September 8, 2014 | News | Vineyards

Clearing a Vineyard in the Mosel Today: Still Hard Labor

What has changed when clearing a vineyard today vs. the 1900s? Not much if you work the steep hills of the Mosel, explains Florian Lauer.

Clearing a Vineyard in 1900 | Sheer Hard Labor

Aaron Nix-Gomez (Hogsheadwine) published a nice article on how clearing a hill for winemaking was sheer hard labor a century ago. However, how does this happen today? Is it really that different? Not really, as Florian Lauer explains.

Clearing a Vineyard Today | In Theory Easier

Florian Lauer (Weingut Peter Lauer) has developed somewhat of an expertise on this, having cleared no less than three (!) abandoned vineyards in the last few years.

In principle, there are now quite some “toys for the boys” available to help the enterprising winemaker do the work today (see the pictures here below):

(image: Florian Lauer, Weingut Peter Lauer, all rights reserved)

Clearing the land can be done with the help of a bulldozer capable of cutting through trees of up to 25 cm (10 inches) in diameter. Trench plough tractors can help one get rid of the roots, which are the real problem. If you cannot work with a trench plough, you can use tractors specially equipped (with tons of pulling power) to pull out the roots.

Clearing a Vineyard Today | In Practice Often Hard Labor Too

This is the theory. The practice is very different if, as in the case of the Weingut Peter Lauer, you do this in steep vineyards difficult to access such as the Schonfels (left) or the Saarfeilser (right). Then, you are essentially thrown back to the 1900s ...

(image: Florian Lauer, Weingut Peter Lauer, all rights reserved)

Florian explains us why: “In our vineyard in Schonfels and Saarfeilser which we cleared recently, the inclination was too steep, so we had to cut down the bushes and trees by hand.
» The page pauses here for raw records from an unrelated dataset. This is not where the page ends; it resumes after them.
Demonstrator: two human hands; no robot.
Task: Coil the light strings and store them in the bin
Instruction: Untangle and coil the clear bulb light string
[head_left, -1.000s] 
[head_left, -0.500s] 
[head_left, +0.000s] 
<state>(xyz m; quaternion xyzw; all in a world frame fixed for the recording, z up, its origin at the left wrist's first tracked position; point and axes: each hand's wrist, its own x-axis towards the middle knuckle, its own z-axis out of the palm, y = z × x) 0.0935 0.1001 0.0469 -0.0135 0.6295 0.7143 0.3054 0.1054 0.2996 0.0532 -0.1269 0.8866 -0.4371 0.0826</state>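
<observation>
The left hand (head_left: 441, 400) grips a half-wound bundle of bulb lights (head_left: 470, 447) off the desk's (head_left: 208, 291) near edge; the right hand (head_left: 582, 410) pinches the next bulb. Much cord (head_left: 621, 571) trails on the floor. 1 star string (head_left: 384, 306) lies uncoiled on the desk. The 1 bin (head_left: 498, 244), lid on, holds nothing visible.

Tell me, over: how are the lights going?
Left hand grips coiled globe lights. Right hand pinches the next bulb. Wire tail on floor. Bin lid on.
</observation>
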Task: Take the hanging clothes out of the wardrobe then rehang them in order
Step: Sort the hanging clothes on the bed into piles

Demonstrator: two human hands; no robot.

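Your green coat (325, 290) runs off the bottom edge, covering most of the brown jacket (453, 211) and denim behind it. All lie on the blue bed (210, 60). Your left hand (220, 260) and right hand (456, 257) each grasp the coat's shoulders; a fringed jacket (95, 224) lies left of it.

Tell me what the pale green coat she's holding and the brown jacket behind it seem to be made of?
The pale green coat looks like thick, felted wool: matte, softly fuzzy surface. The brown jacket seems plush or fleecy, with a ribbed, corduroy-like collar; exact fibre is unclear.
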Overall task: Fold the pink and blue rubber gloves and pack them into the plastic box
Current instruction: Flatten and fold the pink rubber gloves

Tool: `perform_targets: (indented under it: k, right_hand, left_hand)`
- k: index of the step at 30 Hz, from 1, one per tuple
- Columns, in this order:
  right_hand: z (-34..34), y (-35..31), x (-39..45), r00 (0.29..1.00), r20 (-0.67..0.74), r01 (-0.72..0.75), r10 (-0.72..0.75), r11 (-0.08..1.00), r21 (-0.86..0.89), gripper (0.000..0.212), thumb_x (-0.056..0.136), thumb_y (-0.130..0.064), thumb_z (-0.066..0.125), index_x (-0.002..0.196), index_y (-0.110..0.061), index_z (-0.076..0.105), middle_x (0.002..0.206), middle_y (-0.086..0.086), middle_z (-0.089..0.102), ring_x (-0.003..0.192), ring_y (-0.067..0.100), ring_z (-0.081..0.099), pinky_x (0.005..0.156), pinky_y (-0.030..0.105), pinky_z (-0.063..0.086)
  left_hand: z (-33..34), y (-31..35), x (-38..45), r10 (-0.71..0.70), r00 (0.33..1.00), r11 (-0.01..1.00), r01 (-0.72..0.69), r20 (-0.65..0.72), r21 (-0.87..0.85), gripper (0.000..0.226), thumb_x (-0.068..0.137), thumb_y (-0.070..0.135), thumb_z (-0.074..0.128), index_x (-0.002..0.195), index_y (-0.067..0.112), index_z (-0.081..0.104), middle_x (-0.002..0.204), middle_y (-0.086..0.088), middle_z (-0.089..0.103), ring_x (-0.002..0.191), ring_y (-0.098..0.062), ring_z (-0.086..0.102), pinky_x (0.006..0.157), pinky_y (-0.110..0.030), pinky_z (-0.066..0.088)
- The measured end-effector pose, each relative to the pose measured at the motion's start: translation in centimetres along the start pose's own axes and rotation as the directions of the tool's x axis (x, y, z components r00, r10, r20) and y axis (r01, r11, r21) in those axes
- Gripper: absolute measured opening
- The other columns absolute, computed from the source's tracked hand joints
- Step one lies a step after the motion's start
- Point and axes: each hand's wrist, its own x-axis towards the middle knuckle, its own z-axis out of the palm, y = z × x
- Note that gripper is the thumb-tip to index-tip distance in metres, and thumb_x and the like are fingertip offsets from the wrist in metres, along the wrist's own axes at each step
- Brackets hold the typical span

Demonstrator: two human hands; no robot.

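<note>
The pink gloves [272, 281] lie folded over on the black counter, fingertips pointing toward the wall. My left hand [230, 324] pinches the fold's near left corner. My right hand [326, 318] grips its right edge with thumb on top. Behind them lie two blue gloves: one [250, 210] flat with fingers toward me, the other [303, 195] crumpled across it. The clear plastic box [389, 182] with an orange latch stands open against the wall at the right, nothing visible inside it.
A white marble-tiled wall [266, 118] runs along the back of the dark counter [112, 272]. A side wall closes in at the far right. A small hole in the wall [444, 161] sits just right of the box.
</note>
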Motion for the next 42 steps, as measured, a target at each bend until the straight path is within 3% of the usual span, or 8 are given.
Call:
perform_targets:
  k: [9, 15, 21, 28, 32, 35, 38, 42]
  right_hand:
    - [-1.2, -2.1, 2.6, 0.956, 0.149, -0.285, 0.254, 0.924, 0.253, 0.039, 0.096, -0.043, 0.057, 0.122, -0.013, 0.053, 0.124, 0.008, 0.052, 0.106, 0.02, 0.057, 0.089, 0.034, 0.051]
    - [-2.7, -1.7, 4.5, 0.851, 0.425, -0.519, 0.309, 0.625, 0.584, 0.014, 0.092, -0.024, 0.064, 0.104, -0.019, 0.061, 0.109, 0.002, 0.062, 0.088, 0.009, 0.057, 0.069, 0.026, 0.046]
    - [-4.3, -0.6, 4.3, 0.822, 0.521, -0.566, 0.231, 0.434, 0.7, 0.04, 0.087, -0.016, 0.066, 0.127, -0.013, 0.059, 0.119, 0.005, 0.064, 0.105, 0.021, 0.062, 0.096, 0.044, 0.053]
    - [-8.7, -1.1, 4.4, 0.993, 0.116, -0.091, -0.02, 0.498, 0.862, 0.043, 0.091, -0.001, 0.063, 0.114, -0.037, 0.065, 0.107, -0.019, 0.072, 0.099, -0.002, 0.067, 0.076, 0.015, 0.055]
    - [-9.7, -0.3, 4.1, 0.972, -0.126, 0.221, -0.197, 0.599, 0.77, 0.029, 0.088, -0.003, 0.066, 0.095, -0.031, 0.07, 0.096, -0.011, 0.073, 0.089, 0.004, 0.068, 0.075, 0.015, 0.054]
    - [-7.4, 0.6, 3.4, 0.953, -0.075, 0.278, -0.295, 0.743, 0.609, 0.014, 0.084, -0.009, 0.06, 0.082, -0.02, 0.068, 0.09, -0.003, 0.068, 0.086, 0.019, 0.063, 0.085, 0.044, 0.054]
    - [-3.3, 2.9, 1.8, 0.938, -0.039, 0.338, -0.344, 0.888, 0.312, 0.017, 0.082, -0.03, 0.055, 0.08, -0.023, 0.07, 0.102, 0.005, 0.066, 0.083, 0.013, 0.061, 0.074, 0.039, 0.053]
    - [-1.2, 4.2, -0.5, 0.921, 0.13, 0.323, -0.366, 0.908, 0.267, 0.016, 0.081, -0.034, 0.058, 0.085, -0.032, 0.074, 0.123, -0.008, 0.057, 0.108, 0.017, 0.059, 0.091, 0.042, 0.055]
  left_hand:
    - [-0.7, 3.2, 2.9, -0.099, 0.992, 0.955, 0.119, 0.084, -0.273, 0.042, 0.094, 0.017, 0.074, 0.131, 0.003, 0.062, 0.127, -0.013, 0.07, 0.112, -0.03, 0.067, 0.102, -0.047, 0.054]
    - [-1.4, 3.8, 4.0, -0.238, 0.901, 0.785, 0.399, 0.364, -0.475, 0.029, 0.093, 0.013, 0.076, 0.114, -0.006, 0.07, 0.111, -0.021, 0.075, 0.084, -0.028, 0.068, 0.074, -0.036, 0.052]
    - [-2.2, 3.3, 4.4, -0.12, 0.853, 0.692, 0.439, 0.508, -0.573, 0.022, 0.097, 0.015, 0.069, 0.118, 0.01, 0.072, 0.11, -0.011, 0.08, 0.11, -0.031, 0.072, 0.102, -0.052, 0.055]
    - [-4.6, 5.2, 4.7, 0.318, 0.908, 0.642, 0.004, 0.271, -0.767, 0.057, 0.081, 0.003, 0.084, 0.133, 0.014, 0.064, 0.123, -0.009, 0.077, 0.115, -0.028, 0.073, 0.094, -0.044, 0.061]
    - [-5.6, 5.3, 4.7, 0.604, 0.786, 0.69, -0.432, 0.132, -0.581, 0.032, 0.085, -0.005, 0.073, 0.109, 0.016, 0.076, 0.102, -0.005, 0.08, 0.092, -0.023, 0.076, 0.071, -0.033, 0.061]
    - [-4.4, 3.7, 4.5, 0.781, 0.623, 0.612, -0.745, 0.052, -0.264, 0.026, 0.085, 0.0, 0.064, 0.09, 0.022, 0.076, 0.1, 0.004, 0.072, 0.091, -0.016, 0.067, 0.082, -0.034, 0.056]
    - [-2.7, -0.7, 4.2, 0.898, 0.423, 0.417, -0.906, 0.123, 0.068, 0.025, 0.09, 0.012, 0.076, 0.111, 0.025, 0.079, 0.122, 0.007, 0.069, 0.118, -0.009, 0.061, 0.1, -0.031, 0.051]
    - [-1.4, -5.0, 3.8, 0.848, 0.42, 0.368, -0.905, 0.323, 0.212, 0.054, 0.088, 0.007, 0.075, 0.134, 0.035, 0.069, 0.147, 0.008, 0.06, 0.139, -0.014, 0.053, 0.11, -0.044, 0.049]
In none of the vineyards we cleared, we could use a trench plow tractor. We had to literally pull out the deep roots – granted with the help of a specially equipped tractor with special bow ties offering tons of pulling power. But that was the only help modernity gave us!”

Clearing a Vineyard in 1900 | Why Bother Clearing then?
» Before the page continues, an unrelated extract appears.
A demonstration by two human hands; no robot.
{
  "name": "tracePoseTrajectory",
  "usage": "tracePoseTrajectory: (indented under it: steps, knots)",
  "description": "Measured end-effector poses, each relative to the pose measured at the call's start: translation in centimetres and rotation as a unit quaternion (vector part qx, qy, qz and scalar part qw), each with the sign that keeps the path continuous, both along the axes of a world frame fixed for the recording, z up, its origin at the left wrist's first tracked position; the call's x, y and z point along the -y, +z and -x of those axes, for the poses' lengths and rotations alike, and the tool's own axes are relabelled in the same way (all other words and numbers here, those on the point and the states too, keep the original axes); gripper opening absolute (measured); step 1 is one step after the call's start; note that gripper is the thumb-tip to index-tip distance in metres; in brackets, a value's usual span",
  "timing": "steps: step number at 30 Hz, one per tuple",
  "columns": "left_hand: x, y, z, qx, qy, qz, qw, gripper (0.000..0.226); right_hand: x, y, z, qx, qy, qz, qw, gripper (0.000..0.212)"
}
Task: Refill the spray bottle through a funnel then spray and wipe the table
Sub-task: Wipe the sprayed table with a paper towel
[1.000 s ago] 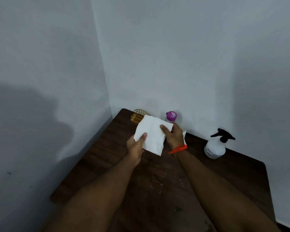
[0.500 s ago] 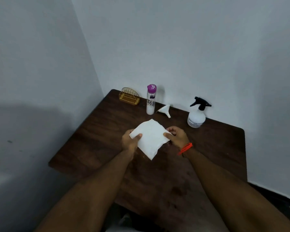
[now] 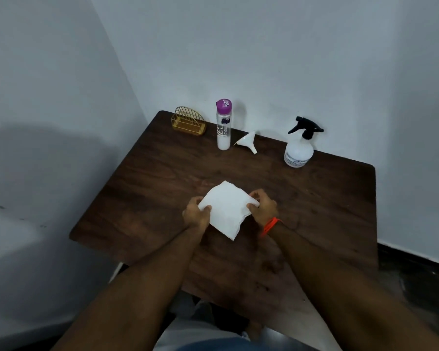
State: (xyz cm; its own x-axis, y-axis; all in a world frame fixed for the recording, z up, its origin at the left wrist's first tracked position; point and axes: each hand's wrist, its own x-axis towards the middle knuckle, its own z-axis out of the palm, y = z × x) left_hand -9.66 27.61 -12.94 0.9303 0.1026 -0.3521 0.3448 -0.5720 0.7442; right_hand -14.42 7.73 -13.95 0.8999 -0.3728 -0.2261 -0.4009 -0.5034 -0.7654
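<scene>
A folded white tissue [image 3: 226, 209] is held just above the middle of the dark wooden table [image 3: 150, 178]. My left hand [image 3: 197, 216] pinches its left edge and my right hand [image 3: 262, 206], with an orange band at the wrist, pinches its right edge. At the back right stands a white spray bottle [image 3: 299, 150] with a black trigger head. A white funnel [image 3: 249, 143] lies on its side left of it. A tall clear bottle with a purple cap [image 3: 224, 125] stands upright further left.
A gold wire holder [image 3: 188, 121] sits at the table's back left corner. White walls close in behind and on the left. The table's right edge and front edge drop to a dark floor [image 3: 416, 274].
The view has tilted down and pulled back, so the whole table shows. Both hands brought the tissue down and toward me, from in front of the bottles to over the table's middle.
</scene>
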Motion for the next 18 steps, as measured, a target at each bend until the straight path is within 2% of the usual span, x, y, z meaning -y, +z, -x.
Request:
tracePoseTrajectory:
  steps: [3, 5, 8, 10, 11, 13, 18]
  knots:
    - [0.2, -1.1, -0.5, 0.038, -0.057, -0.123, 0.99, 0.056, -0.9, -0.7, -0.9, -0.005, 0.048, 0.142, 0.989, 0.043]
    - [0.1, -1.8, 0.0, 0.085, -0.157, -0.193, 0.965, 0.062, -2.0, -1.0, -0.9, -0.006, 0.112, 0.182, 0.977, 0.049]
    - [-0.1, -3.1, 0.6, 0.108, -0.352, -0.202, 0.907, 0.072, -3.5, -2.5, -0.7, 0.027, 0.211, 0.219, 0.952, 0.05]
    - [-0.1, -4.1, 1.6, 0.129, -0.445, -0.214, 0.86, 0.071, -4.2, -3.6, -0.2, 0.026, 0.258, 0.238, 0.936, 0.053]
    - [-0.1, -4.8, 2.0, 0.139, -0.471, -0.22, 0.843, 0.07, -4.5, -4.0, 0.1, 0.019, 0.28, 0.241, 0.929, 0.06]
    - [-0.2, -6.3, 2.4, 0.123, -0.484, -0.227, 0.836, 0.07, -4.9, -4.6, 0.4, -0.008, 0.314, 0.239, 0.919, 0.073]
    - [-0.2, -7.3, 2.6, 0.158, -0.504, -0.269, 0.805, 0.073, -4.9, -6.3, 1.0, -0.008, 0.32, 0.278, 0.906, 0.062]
You may wonder why any winemaker would go through such a hassle and clear such vineyards. Well, there are essentially two reasons, which are best explained on the example of the Lambertskirch vineyard in Ayl which the Weingut Peter Lauer cleared a few years ago:

We can only applaud this reviving of old vineyards and look very much forward to tasting the produce of this hard labor in the near future!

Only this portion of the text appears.